__Instructions to follow__:
Give every line of the data again, exactly.

__Dataset excerpt__:
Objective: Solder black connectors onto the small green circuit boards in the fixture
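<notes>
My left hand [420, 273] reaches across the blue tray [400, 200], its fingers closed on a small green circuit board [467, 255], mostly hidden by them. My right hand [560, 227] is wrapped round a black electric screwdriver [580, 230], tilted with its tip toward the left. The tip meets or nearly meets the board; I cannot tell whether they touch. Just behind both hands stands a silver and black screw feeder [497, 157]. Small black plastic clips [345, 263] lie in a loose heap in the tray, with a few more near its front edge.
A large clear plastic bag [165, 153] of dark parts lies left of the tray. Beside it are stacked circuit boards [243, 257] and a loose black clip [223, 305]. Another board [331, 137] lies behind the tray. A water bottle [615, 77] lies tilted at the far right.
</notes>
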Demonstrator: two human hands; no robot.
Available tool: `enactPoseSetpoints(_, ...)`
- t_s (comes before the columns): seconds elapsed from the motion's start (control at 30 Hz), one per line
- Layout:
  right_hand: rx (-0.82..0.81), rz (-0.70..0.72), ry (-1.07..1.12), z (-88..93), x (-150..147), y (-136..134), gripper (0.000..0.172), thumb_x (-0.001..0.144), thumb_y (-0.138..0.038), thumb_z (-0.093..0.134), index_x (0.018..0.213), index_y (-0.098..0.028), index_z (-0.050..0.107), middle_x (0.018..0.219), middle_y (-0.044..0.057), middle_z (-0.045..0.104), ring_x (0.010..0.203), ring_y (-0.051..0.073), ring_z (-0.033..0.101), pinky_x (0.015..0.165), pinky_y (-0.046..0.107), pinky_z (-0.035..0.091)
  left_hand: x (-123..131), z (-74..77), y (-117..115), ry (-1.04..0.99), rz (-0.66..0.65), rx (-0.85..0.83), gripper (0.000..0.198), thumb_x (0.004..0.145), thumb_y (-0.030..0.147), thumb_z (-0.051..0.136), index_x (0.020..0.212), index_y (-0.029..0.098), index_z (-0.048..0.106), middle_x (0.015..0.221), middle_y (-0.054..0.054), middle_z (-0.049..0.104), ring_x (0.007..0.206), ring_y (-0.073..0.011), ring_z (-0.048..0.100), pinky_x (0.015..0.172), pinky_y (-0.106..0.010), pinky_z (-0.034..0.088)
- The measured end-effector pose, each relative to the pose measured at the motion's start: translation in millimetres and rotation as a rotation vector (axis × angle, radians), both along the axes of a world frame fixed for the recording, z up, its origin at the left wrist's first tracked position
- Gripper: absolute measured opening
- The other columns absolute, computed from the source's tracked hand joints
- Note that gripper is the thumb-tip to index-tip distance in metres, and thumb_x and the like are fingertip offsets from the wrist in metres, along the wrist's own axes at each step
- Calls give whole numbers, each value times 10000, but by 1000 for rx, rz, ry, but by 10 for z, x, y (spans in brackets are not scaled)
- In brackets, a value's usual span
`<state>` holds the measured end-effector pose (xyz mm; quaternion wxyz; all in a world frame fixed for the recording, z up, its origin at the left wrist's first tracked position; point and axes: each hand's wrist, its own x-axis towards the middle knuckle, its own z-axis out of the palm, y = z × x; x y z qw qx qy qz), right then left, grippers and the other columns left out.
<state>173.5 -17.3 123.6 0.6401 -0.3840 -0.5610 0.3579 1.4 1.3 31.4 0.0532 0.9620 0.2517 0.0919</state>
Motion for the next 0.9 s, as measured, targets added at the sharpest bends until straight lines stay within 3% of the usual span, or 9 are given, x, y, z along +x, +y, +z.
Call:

__Response to this exercise__:
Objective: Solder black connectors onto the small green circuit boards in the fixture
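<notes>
My left hand [420, 273] reaches across the blue tray [400, 200], its fingers closed on a small green circuit board [467, 255], mostly hidden by them. My right hand [560, 227] is wrapped round a black electric screwdriver [580, 230], tilted with its tip toward the left. The tip meets or nearly meets the board; I cannot tell whether they touch. Just behind both hands stands a silver and black screw feeder [497, 157]. Small black plastic clips [345, 263] lie in a loose heap in the tray, with a few more near its front edge.
A large clear plastic bag [165, 153] of dark parts lies left of the tray. Beside it are stacked circuit boards [243, 257] and a loose black clip [223, 305]. Another board [331, 137] lies behind the tray. A water bottle [615, 77] lies tilted at the far right.
</notes>
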Demonstrator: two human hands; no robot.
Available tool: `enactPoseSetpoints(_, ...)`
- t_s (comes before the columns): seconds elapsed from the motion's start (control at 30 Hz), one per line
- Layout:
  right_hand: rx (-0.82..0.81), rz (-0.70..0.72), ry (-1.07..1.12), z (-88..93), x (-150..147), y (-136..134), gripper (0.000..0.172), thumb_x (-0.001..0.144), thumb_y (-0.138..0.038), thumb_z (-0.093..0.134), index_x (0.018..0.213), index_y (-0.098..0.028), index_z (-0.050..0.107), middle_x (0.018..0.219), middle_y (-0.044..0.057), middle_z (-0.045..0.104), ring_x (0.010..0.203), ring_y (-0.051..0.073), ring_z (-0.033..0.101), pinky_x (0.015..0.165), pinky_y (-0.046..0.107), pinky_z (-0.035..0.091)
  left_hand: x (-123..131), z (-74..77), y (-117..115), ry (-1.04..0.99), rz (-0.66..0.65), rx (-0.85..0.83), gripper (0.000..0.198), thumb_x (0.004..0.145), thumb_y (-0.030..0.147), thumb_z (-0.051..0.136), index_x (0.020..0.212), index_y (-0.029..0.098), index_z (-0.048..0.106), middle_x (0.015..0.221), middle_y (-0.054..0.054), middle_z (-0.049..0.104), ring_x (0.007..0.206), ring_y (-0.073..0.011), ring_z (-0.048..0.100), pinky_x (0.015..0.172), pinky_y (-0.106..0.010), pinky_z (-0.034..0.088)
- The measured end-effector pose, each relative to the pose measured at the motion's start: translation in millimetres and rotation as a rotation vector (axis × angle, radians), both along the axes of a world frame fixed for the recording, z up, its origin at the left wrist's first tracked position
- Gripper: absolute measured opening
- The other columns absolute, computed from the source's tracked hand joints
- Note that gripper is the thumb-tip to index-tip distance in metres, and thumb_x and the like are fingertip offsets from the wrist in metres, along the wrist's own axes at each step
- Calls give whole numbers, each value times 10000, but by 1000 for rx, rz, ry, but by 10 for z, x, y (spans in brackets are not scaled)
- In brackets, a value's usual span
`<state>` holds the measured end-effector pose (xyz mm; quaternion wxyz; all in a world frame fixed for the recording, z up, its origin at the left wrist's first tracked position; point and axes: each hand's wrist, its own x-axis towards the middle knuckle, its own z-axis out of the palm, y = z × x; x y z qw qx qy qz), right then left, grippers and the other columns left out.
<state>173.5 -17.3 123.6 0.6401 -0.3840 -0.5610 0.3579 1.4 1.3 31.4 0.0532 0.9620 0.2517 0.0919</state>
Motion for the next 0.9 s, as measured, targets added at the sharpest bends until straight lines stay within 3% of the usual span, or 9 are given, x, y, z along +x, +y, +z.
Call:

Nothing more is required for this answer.